Climate change investor group sets out private debt framework


14 Jun 2024

New guidance establishes agenda for private debt investors to deliver on net zero, finds Andrew Holt.

New guidance establishes agenda for private debt investors to deliver on net zero, finds Andrew Holt.

The Institutional Investors Group on Climate Change (IIGCC) has introduced new guidance aimed at establishing a framework of action for private debt investors to set and deliver net-zero commitments.

The guidance could well be seen as an indication of how private debt has become an important focus within the net-zero transition.
 With this, the IIGCC intends to support any private credit investors who are active in direct lending, venture/growth debt, opportunistic credit, structured credit, fund financing and private placements.

The guidance reflects private market-specific nuances and takes the view that, given the unique characteristics of private debt investments, distinct actions are required to set and deliver decarbonisation goals for the asset class.

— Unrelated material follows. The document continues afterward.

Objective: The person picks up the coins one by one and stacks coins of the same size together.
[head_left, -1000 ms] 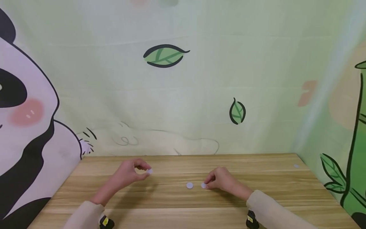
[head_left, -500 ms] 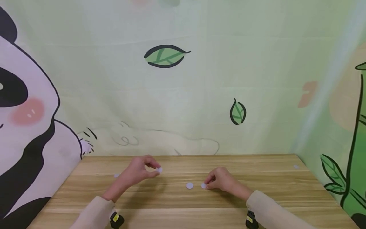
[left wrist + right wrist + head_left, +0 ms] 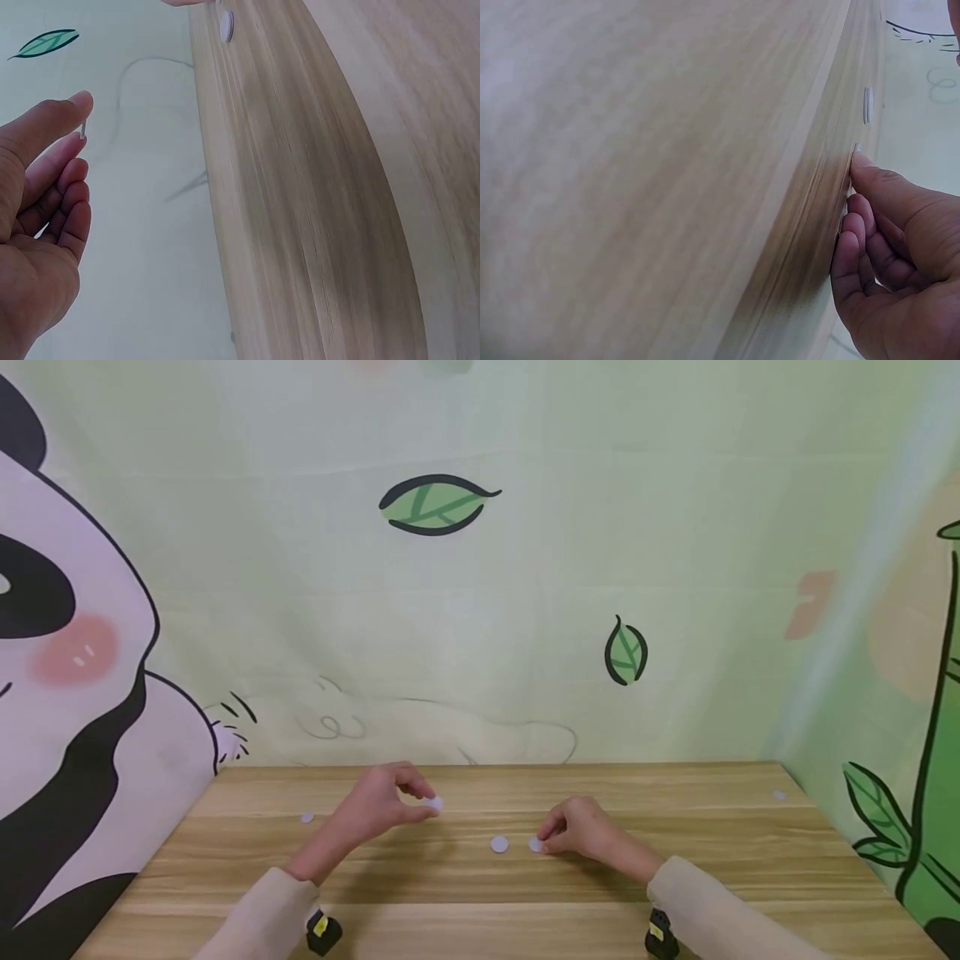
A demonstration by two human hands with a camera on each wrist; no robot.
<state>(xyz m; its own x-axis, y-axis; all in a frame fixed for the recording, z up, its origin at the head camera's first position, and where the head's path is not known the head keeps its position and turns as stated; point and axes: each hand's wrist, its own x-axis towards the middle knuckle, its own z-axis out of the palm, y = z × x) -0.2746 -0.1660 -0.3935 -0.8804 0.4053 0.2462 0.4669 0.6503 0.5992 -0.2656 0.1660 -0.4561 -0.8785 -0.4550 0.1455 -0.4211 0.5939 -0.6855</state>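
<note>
Thumb and forefinger of my left hand (image 3: 378, 802) pinch a small white disc (image 3: 435, 804) above the table; in the left wrist view that disc (image 3: 83, 129) shows edge-on. Low at the table's middle, my right hand (image 3: 585, 829) pinches a second white disc (image 3: 535, 844) at the wooden surface, mostly covered by its fingertips in the right wrist view. Just left of it, apart, another white disc (image 3: 499, 844) lies flat; from the right wrist its edge (image 3: 868, 105) looks layered, though I cannot tell whether it is a stack.
One white disc (image 3: 307, 818) lies on the left of the wooden table (image 3: 450, 927), beyond my left forearm. Another disc (image 3: 780, 795) lies near the far right corner. Behind the table hangs a printed cloth (image 3: 480, 610) with a panda and leaves.
My left hand has moved right with its disc, toward the disc in the middle. The disc at the left, hidden earlier by that arm, now shows. My right hand has stayed in place.
</note>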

The development of the guidance was led by IIGCC with support from Ceres, a sustainability investor network, and incorporates input from a group of participants in the private debt industry, including members of IIGCC’s private markets working group.

Some of the innovations introduced by the guidance include a 12-month “grace period” post-deal close. This, according to the guidance, is to “give GPs [general partners] more time to collect the relevant information for reporting against the Net Zero Investment Framework (NZIF) and engage with portfolio companies (PCs) to improve transparency, get portfolio company’s expression of intent to progressing along PC criteria and potentially finalising deal terms such as ESG margin ratchets.”

Three-way model

It also includes a “three-way engagement model” involving private equity sponsors and the inclusion of requests for climate disclosures in loan documentation.

This model, noted the guidance, is recommended between lenders, PCs, and private equity (PE) sponsors, where applicable, to ultimately encourage consistent sharing of climate/ESG data and to foster discussions across data standardisation across private markets.

Through this model, GPs are encouraged to fulfil their full engagement target by engaging with their PCs on net zero and climate-related concerns as well as their PE sponsors where private debt deals are sponsor backed.

This should enable GPs to broaden the remit of obtaining the relevant information to support the achievement of their net-zero targets, noted the IIGCC.

Misa Andriamihaja, private equity lead at IIGCC, explained the rationale behind the new guidance. “By outlining a consistent industry-wide approach, the new guidance can help raise ambition levels for GPs and LPs active in private credit, as well as underlying portfolio companies,” she said.

And Andriamihaja added: “Based on input from a wide variety of industry stakeholders, the guidance’s most valuable attribute is its recognition of the specific characteristics of private debt investments. Together with last year’s private equity guidance, we look forward to seeing investors create and implement their net-zero plans for private market investments in support of their financial goals.”

Niamh Whooley, managing director and head of sustainable investing at Pemberton Asset Management, added: “Private credit investors have a voice and this three-way engagement model recommended by the NZIF helps facilitate active engagement in our asset class.”

The guidance largely seeks to promote clarity and action in assessing and disclosing climate-related risks within private debt investments, thereby, hopefully advancing climate change practices in private markets overall.

Industry wide

The guidance forms the private credit component of the NZIF, taking the total number of asset classes covered now to seven.

There is no doubt that private debt is a fast growing asset class with unique challenges, especially when it comes to decarbonisation.

“This guidance balances ambition with practicality, providing bespoke net zero-target types and tailored engagement strategies,” said Peter Ellsworth, senior director at Ceres. “The emphasis on communication with all parties in this asset class, including private equity sponsors, will help accelerate climate action by private companies.

“We encourage private credit investors, whether or not they have made a commitment to net zero, to use this guide to inform diligence and evaluate how their assets support the emerging clean energy economy,” Ellsworth added.

Last year, global investments in the energy transition reached $1.8trn (£1.4trn), according to Bloomberg New Energy Finance (BNEF). This represented a 17% increase on 2022 – despite the macro-economic, geopolitical and supply-chain challenges that characterised last year.

However, this appears to be nowhere near enough. BNEF estimates that annual global investment needs to reach $4.8trn (£3.7trn) by 2030 and $6.6trn (£5.1trn) by 2040 to put the global economy on track to reach net zero by 2050.